We couldn't resist asking some of these outstanding up-and-coming environmental scientists the following questions. As you will see their answers make thought-provoking reading:
1. What interested you about this field of research?
2. What are the greatest difficulties you face as a researcher working on environmental issues?
3. In your opinion, what is the most important research question in environmental science?
(1) The inter-disciplinary nature of environmental science interested me the most, and still does. I'm continuously being challenged into learning new concepts. Best of all doing environmental science just feels likes a responsible thing to be doing.
(2) Communicating outside the field, including with funding agencies, can be difficult. Many have a black and white view of environmental problems, asking questions like “is it polluted or not”. It can be hard, very hard, to get the nuances across.
(3) There are too many important questions now. But I think with the lessons learned thus far, we need more research on ecosystem recovery dynamics and on identifying sustainable industry and technologies.
(1) As an undergraduate in the late 1990s, many exciting developments were being made in environmental toxicology including for example the call by UNEP for global action on Persistent Organic Pollutants. Since learning of the long range transport capabilities of POPs, Polar environmental toxicology has drawn my focus. Returning to Australia for my PhD research, led me to question the South Polar scenario and it is these questions that continue to drive our research today.
(2) As researchers we also play a role as advisors to policy makers. A significant challenge is to strike a balance between this role in the provision of rapid and effective responses to current environmental issues, whilst ensuring that we are simultaneously investing limited funding into research of longevity. That is, filling the basic knowledge gaps that will allow us to address the environmental challenges of tomorrow.

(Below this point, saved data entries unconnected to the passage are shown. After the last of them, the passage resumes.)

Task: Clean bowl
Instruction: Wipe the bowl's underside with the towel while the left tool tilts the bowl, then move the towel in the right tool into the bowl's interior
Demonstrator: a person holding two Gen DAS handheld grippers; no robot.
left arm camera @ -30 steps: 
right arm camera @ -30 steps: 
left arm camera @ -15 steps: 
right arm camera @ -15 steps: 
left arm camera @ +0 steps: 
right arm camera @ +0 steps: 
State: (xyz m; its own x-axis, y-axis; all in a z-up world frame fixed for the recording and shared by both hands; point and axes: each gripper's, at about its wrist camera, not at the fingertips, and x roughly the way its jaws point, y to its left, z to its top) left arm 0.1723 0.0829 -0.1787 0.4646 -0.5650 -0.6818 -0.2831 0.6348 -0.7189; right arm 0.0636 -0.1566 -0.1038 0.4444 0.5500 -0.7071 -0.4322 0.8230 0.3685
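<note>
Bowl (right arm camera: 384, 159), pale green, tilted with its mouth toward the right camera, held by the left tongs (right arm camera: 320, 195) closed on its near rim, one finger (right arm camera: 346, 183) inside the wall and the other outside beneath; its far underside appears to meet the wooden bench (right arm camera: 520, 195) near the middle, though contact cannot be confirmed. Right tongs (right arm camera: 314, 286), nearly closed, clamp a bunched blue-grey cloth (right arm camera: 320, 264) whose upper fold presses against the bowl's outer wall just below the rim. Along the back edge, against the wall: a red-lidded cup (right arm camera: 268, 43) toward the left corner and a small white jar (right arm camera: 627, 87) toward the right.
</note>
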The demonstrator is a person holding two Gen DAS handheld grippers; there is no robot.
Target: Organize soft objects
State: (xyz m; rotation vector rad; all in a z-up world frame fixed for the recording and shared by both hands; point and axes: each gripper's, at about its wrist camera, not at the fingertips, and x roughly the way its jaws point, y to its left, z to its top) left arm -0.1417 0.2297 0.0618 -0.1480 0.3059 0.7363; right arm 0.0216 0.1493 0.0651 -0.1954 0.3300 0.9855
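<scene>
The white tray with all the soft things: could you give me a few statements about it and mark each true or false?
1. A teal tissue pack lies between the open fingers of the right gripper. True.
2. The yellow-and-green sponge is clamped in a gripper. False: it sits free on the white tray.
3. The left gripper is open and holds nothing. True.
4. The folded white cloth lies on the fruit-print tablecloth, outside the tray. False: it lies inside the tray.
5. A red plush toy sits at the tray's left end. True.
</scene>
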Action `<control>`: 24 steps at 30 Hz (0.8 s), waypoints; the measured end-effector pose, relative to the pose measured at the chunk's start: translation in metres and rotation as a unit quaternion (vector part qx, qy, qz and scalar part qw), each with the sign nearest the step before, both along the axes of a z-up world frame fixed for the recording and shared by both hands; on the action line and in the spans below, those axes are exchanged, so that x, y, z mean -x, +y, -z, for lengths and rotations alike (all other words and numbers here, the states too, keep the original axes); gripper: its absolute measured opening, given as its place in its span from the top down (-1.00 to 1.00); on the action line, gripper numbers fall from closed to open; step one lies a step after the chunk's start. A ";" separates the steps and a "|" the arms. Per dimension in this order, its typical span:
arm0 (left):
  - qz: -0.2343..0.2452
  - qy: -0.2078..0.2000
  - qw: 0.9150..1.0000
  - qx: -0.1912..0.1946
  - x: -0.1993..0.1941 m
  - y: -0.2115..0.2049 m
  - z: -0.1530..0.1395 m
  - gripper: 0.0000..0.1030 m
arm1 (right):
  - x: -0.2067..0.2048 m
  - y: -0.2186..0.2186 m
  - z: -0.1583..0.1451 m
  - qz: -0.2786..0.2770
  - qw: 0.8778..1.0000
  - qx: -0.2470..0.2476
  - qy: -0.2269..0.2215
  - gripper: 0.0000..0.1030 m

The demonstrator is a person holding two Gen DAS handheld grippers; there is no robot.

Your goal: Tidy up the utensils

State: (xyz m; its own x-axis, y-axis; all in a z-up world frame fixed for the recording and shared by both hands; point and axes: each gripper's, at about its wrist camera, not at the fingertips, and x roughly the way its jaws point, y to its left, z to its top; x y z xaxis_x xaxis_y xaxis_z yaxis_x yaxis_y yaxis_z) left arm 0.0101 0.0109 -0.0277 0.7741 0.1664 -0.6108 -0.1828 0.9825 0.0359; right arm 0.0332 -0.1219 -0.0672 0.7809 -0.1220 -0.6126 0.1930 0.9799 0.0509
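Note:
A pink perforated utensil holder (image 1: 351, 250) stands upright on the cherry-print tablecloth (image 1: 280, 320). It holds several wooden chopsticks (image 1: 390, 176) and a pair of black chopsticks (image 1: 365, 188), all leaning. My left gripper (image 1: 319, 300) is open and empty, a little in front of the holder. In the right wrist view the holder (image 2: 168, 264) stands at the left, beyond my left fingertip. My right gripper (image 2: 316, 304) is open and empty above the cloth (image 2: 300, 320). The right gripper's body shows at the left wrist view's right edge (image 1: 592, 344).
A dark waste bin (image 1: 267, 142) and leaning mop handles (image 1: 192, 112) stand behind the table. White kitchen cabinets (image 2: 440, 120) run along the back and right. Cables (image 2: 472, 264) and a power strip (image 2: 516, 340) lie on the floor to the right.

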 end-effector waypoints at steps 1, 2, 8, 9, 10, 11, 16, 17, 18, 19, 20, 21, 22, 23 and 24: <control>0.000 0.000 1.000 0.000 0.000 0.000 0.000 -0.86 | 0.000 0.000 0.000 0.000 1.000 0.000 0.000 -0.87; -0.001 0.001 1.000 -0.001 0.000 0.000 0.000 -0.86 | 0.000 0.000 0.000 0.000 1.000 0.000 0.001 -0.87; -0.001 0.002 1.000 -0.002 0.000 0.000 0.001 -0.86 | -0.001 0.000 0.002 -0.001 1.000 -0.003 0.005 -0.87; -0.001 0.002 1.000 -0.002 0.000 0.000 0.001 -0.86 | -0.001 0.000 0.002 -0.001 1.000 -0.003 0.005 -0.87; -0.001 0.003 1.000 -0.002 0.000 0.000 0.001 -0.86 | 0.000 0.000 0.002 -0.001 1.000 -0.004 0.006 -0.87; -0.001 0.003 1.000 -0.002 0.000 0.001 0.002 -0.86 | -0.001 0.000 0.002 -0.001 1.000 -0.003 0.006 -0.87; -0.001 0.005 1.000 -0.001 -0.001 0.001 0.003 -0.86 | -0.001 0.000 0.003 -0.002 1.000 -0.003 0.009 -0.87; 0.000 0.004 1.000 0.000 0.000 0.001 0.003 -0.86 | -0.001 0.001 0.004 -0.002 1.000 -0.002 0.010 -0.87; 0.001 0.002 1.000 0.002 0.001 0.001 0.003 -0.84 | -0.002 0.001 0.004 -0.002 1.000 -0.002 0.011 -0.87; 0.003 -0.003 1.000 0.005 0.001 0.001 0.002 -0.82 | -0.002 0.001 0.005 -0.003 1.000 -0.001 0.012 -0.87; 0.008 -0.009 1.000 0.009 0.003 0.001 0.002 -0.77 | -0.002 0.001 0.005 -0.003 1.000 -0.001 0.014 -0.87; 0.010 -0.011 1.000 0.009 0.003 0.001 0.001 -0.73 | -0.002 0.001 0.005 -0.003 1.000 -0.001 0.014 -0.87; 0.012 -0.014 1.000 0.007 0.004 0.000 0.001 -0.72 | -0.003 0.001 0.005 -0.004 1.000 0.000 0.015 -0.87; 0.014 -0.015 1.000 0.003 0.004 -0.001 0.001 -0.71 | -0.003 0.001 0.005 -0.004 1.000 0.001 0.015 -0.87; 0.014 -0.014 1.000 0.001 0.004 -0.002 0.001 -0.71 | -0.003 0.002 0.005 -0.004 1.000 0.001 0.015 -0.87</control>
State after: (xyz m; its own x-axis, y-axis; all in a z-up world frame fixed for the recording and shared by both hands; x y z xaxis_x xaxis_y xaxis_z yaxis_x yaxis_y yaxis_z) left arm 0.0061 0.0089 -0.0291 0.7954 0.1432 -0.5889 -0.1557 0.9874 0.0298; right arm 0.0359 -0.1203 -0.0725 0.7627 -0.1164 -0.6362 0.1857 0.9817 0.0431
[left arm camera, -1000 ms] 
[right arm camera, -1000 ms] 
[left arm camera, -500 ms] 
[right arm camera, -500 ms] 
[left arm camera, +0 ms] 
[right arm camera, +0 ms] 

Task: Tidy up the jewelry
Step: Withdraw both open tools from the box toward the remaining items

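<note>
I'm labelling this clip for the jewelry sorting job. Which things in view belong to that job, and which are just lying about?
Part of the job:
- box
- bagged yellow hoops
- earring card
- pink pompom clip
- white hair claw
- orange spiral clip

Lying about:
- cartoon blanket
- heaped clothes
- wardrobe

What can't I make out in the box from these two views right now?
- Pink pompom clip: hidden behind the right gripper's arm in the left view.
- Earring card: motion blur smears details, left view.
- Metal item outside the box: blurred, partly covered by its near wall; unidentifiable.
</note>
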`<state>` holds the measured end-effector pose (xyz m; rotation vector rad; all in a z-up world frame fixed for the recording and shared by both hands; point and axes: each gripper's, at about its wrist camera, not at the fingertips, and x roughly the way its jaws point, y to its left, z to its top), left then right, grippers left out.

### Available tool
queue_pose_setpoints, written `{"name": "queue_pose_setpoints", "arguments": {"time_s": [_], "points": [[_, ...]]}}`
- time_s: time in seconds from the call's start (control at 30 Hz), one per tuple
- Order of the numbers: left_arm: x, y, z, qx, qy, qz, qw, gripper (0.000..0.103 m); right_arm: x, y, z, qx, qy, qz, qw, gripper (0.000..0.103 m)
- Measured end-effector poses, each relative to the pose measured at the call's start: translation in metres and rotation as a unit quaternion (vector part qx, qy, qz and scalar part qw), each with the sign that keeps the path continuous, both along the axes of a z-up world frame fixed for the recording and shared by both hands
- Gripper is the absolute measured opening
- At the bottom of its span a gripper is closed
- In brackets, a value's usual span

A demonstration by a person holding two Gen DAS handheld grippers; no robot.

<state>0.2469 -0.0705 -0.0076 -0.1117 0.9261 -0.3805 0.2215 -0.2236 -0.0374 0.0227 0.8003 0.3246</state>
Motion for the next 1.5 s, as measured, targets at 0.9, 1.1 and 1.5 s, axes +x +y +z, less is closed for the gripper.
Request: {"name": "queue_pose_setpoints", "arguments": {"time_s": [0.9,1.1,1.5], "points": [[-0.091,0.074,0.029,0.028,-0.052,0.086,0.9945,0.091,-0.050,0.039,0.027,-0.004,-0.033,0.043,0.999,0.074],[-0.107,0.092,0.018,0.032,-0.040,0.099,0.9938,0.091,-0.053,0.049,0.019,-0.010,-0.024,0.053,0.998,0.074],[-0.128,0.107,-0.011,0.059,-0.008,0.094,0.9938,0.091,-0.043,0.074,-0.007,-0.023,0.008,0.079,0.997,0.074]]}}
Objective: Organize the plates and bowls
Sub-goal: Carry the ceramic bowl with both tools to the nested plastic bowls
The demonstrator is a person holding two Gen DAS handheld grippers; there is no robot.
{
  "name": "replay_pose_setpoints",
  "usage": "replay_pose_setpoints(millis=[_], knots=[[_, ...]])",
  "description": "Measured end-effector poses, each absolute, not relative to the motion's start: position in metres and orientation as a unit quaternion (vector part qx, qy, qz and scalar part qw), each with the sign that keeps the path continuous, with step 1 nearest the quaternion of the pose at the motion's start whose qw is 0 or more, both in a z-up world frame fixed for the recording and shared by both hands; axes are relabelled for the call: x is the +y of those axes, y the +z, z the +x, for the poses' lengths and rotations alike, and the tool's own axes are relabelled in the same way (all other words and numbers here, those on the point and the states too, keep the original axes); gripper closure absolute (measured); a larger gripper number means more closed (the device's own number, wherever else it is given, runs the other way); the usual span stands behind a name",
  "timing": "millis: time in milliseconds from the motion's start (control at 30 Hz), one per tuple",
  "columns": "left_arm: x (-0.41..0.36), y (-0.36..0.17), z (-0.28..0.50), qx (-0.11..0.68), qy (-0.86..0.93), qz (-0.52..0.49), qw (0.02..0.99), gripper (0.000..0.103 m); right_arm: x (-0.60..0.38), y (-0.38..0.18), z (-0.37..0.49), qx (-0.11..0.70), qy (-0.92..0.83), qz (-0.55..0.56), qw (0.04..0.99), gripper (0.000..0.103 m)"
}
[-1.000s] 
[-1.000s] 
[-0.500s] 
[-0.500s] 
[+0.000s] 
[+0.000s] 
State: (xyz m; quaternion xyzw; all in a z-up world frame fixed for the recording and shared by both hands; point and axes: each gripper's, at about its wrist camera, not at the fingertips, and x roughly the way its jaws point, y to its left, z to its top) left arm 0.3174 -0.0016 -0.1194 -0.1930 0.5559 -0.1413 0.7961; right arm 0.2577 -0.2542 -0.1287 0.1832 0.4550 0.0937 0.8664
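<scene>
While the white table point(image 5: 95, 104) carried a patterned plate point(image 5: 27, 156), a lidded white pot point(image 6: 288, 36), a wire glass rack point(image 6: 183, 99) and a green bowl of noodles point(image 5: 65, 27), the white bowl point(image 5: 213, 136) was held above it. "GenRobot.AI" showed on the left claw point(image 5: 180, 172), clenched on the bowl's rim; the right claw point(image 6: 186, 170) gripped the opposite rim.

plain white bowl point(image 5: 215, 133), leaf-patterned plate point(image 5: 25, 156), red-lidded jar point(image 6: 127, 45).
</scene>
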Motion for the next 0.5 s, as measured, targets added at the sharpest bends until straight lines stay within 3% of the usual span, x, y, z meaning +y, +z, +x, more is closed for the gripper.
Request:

(3) Environmental sustainability takes on different meanings depending on the field and environmental pressure under discussion. The ecological implication and concern however is the same i.e. will we reach a threshold where ecosystem form and function unravels? The most pressing research questions are those that consider the cumulative effect of diverse pressures and seek to understand and predict how these will manifest at the ecosystem level.
(1) My research is focussed around the broad theme of understanding short- and long- term trends in river water quality (chemistry). This includes improving our understanding of how we separate natural and anthropogenic effects on freshwater quality. The issue addressed in this paper arose from referees' comments to a previous manuscript that highlighted how analyses of monitoring data could easily give ambiguous and/or erroneous results if the period of monitoring was too short. But what do we mean by short, short- and long-term? In the short-term hydrological responses tend to be dominated by variability (i.e. “noise”) but in seeking to identify underlying trends (i.e. “signal”) it is essential that we know the period of time over which the two may be separated. Our interest here was to see whether we could use some underlying understanding of hydrological systems to develop a “rule of thumb” for a preferred time period over which appropriate assessments may be made.
(2) There is no integrated and coherent strategy for monitoring the freshwater environment at a national scale and, whilst there have been considerable efforts to collect data in the past, it is often the case that these data resources have been lost or simply discarded over time. The longer a record of water chemistry, the more valuable it becomes to scientists. I have spent the last three years collecting and collating long (>30 years) records of water chemistry, but they are few and far between. In trying to separate the effects of climate and land use change, we need to look at time periods of decades, as environmental systems can have very long response times.
(3) Very simply, how does it all fit together? In other words, how do small-scale manipulation experiments represent what happens at larger spatial and temporal scales, and how do we integrate understanding and results from different disciplines within environmental science to improve our understanding of environmental functioning at large spatial scales over long time periods?